For the material below, output exactly the span from the line with "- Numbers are" to the line with "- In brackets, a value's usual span", including both, and nothing besides.

**** Given records

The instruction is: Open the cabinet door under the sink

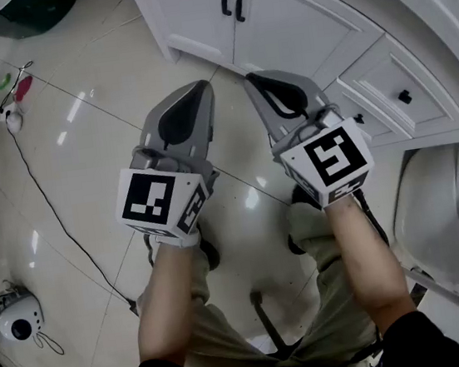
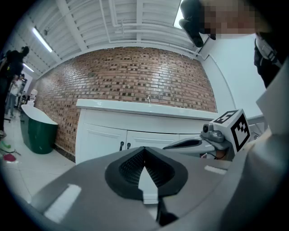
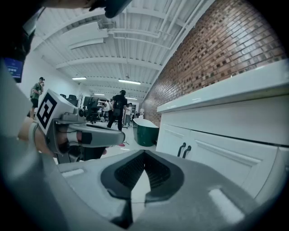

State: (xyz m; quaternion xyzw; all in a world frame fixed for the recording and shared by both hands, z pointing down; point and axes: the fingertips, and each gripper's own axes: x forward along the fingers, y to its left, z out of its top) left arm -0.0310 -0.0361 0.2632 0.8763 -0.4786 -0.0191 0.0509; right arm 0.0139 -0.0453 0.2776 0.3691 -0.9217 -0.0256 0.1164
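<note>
Ahead of left tongs [image 1: 199,88], right tongs [image 1: 252,78] (closed): cabinet door [image 1: 190,11].

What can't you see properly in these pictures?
- Inside the cabinet: head view, its closed doors hide it.
- The sink basin: left gripper view, the counter hides it; only a tiny tap shows.
- The people far off: right gripper view, too small to tell what they do.
- The doors' lower part: left gripper view, the left gripper hides it.
</note>
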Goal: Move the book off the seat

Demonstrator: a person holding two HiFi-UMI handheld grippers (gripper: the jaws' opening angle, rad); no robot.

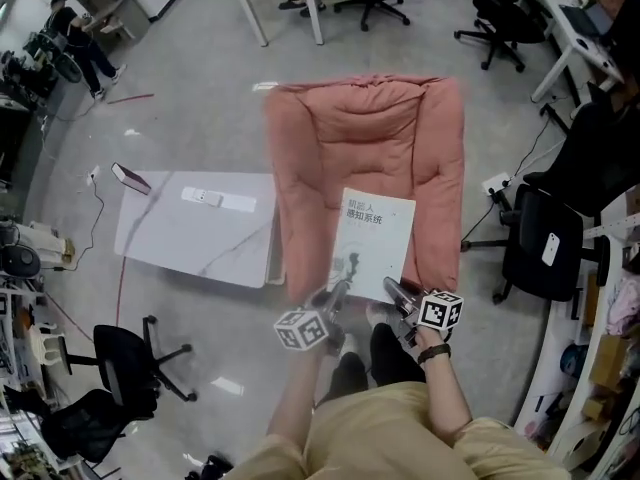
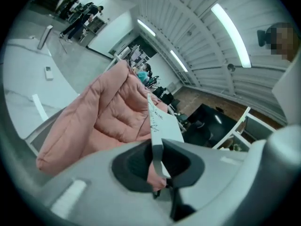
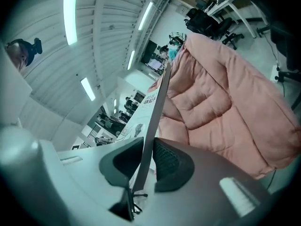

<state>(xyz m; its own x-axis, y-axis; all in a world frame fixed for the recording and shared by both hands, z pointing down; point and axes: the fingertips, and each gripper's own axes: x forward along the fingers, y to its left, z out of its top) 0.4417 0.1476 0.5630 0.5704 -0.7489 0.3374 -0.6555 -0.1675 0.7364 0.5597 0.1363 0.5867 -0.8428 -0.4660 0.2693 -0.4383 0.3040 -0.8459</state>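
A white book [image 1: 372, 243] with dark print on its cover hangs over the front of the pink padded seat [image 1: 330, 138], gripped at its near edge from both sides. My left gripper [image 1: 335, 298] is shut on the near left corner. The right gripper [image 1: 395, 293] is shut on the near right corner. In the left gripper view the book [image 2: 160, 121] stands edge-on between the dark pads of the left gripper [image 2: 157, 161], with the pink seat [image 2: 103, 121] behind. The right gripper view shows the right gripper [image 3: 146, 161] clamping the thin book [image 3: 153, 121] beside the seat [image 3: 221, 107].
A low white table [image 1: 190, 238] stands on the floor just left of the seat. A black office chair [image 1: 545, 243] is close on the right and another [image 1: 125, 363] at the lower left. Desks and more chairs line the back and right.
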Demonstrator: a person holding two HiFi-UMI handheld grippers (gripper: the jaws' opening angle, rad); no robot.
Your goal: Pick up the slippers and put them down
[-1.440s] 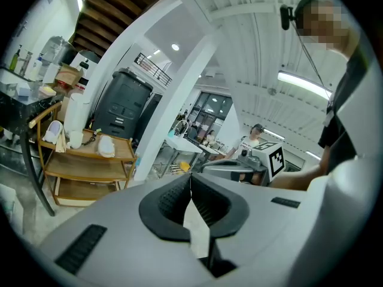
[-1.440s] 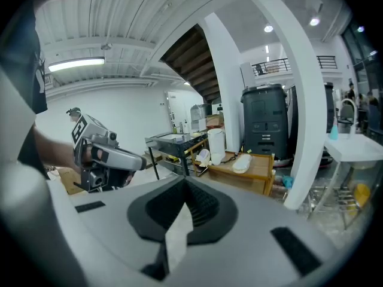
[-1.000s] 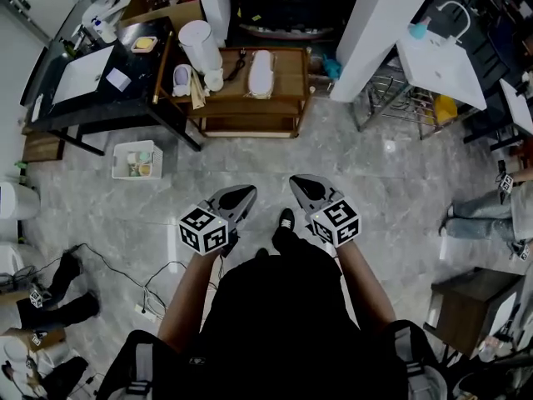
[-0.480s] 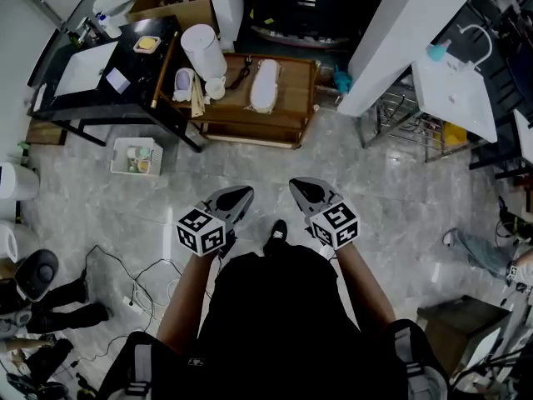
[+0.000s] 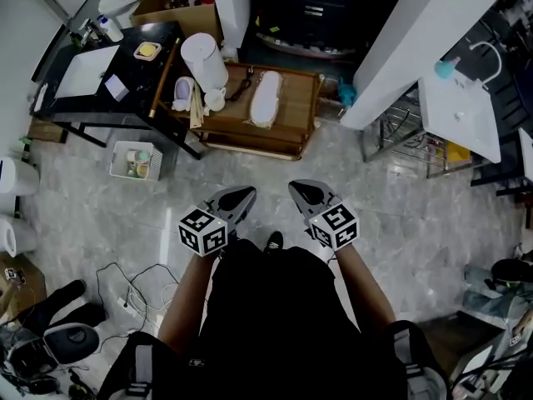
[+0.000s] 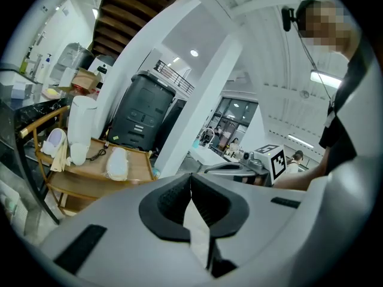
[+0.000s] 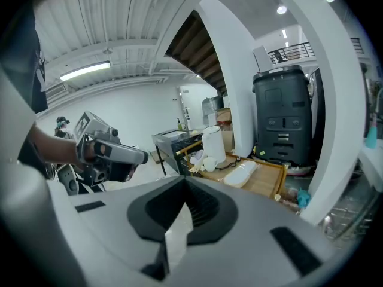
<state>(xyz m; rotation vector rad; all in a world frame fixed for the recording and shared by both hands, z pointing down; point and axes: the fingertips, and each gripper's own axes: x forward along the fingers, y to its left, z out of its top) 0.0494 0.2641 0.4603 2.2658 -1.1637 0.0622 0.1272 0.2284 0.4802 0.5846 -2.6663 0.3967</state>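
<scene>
Hovering above the floor, left gripper and right gripper are fully closed, empty.

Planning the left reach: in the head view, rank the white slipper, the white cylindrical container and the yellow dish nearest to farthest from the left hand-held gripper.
From the left hand-held gripper:
1. White slipper, on the wooden table ahead.
2. White cylindrical container, at that table's left end.
3. Yellow dish, farther left on the black table.
</scene>
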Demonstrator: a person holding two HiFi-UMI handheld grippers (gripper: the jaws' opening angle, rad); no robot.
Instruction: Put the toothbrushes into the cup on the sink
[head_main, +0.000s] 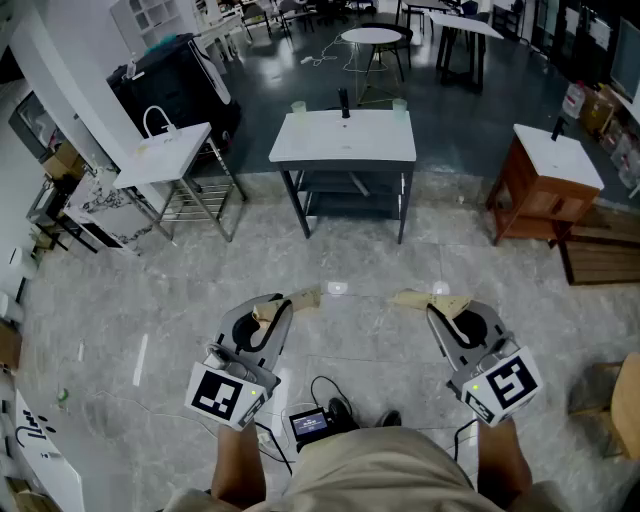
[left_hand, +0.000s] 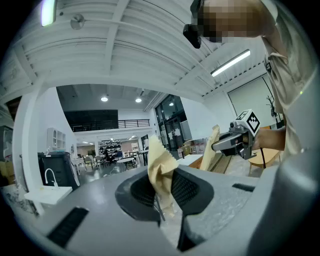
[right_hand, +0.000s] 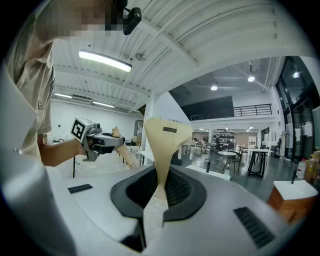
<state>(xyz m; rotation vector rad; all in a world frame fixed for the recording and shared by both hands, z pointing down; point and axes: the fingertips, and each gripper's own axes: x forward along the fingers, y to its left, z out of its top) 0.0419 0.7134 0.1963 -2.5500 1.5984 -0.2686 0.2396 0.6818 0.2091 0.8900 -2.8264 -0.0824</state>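
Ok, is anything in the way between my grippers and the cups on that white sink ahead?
Nothing visible does. Only bare floor lies between the left gripper, the right gripper and the sink; the left cup and right cup stand at its back corners.

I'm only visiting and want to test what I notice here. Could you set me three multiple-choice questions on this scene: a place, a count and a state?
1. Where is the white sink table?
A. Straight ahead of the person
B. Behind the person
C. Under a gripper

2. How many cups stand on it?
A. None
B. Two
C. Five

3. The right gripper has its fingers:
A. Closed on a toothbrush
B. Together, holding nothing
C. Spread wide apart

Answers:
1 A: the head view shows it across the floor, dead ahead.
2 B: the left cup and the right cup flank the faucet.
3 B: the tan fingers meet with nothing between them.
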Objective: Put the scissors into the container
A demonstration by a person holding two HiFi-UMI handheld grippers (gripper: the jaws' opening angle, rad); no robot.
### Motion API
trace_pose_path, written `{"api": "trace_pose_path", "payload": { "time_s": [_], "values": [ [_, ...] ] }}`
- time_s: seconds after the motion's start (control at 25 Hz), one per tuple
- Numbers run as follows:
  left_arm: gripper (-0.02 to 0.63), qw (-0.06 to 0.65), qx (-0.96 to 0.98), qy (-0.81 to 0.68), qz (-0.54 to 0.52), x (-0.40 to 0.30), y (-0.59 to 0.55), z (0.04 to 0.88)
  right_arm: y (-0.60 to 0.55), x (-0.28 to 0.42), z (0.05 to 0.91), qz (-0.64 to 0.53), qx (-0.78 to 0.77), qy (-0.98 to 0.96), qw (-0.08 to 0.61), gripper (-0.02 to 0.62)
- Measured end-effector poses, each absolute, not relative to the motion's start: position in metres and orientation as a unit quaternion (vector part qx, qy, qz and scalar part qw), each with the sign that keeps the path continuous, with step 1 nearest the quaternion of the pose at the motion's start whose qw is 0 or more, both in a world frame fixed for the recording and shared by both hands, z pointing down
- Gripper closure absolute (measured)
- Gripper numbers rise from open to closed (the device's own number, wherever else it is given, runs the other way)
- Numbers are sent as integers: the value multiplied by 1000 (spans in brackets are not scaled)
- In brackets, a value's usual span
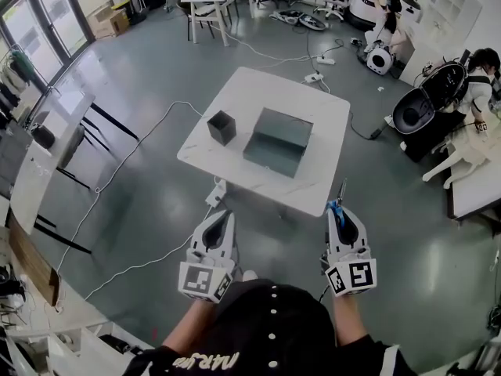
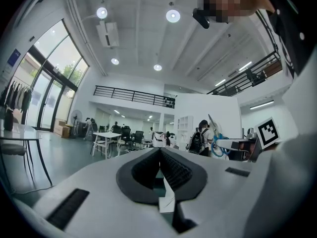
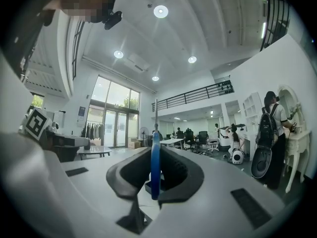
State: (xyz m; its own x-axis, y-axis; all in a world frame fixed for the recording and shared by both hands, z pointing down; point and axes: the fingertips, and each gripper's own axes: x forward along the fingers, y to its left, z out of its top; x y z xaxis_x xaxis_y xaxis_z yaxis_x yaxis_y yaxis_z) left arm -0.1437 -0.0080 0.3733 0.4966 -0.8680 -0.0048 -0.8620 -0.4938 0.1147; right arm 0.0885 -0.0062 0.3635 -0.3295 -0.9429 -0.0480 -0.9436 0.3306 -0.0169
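Two open containers stand on the white counter (image 1: 258,84), mid-frame: a small black bin (image 1: 222,127) and a larger grey box (image 1: 279,142). One pair of scissors (image 1: 340,197), lower right, is clenched in the right claw (image 1: 336,210). The left claw (image 1: 225,216) is closed and empty.

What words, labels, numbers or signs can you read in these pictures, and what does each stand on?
None reads clearly.
White lettering on the person's black shirt: upside down, not legible.
Small blue sign on the glass wall: too small.
Small sign beside the glass doors: too small.
Black-and-white square marker cube at left and another at right: patterns only, no words.
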Motion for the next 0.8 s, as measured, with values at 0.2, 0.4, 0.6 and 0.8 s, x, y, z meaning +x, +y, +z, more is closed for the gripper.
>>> {"api": "trace_pose_path", "payload": {
  "time_s": [0.2,0.4,0.6,0.8],
  "values": [
    [580,52,870,-489,-28,-152,-29,379,-23,76,370,2,-588,808,24,534],
    [580,64,875,-479,-18,-154,-43,389,-30,70,379,-2,-590,807,12,534],
    [580,79,877,-474,-11,-153,-56,403,-40,74,392,-20,-601,799,3,534],
    [580,83,876,-474,-6,-147,-73,407,-61,81,397,-19,-597,802,-2,534]
  ]
}}
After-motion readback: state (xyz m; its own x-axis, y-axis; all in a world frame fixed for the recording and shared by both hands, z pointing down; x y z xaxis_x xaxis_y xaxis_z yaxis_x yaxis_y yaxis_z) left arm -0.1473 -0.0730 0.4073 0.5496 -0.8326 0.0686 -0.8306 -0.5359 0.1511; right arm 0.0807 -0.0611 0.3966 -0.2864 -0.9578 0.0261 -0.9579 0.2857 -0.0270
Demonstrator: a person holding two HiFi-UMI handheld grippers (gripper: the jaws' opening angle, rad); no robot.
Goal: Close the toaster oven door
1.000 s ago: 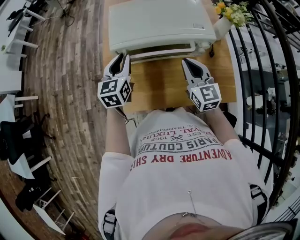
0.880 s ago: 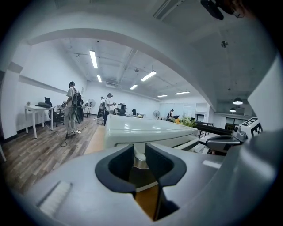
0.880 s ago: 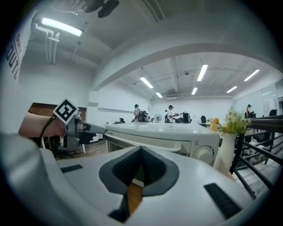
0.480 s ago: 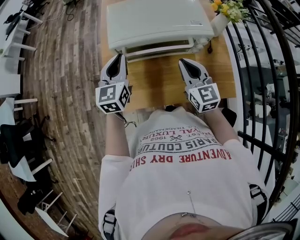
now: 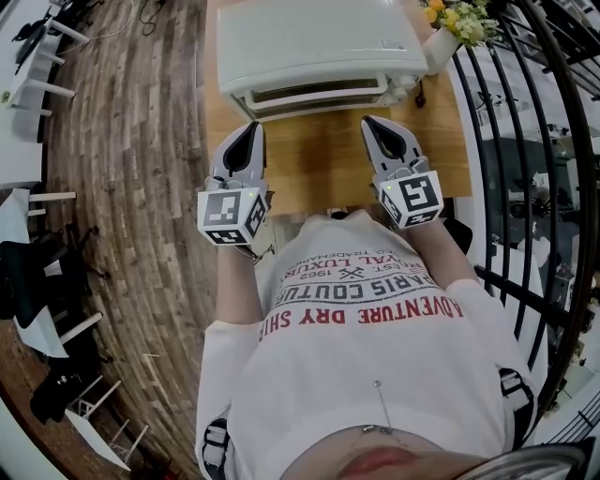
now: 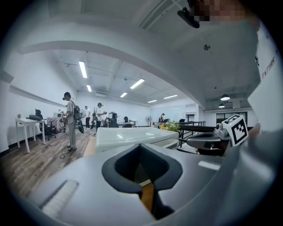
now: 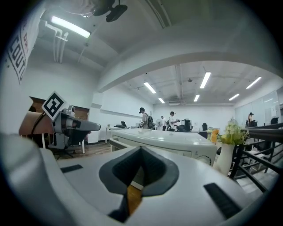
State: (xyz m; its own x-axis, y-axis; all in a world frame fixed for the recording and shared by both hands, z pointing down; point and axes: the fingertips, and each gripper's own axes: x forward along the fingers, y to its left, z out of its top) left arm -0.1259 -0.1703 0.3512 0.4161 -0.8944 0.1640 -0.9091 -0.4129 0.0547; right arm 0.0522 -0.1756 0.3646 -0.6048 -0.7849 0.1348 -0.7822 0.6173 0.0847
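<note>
A white toaster oven (image 5: 319,42) stands at the far end of a wooden table (image 5: 319,173). Its door lies flat against the front, a narrow dark slot showing along it. My left gripper (image 5: 251,129) hovers over the table just short of the oven's left front corner, jaws shut on nothing. My right gripper (image 5: 373,122) hangs near the oven's right front corner, jaws also shut and empty. Neither touches the oven. In the left gripper view the oven (image 6: 128,137) lies beyond the closed jaws (image 6: 140,148). The right gripper view shows it (image 7: 163,140) past the closed jaws (image 7: 141,149).
A white vase of yellow flowers (image 5: 459,28) stands right of the oven. A black metal railing (image 5: 534,141) runs along the table's right side. Wooden floor, white desks and chairs (image 5: 37,56) lie to the left. Several people stand far off (image 6: 70,119).
My left gripper has drawn back from the oven toward the person's body, and its jaws have closed. The right gripper has barely moved.
</note>
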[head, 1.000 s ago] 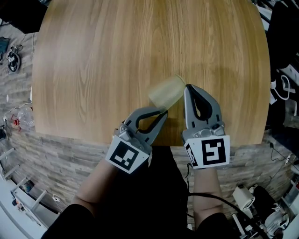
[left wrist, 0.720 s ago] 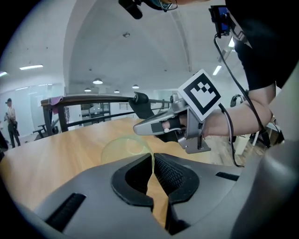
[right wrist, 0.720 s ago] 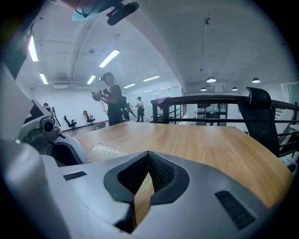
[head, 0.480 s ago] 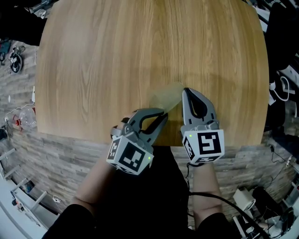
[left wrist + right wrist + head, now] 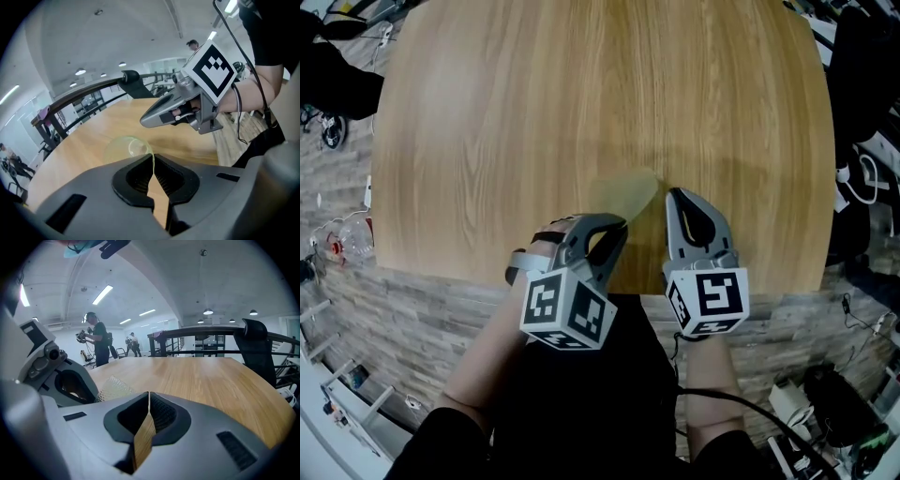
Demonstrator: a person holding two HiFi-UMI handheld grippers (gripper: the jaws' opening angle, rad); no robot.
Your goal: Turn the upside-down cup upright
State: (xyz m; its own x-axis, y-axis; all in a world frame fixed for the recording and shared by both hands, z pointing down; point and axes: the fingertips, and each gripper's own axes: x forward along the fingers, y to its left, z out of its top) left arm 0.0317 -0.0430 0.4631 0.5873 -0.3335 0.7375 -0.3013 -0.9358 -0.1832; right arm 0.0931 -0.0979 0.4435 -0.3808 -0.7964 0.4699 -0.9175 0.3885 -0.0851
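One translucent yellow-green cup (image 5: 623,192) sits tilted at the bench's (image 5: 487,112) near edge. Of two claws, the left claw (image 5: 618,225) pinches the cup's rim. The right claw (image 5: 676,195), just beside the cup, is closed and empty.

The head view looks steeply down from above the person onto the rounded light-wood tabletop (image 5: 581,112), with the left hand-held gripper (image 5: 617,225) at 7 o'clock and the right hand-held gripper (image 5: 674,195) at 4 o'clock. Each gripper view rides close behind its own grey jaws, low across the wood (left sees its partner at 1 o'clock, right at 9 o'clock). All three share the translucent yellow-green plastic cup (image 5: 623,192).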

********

» **Solution to this problem**
- Numbers are sent as integers: the value multiplied by 1000 (spans in brackets are not scaled)
- In brackets, a value's usual span

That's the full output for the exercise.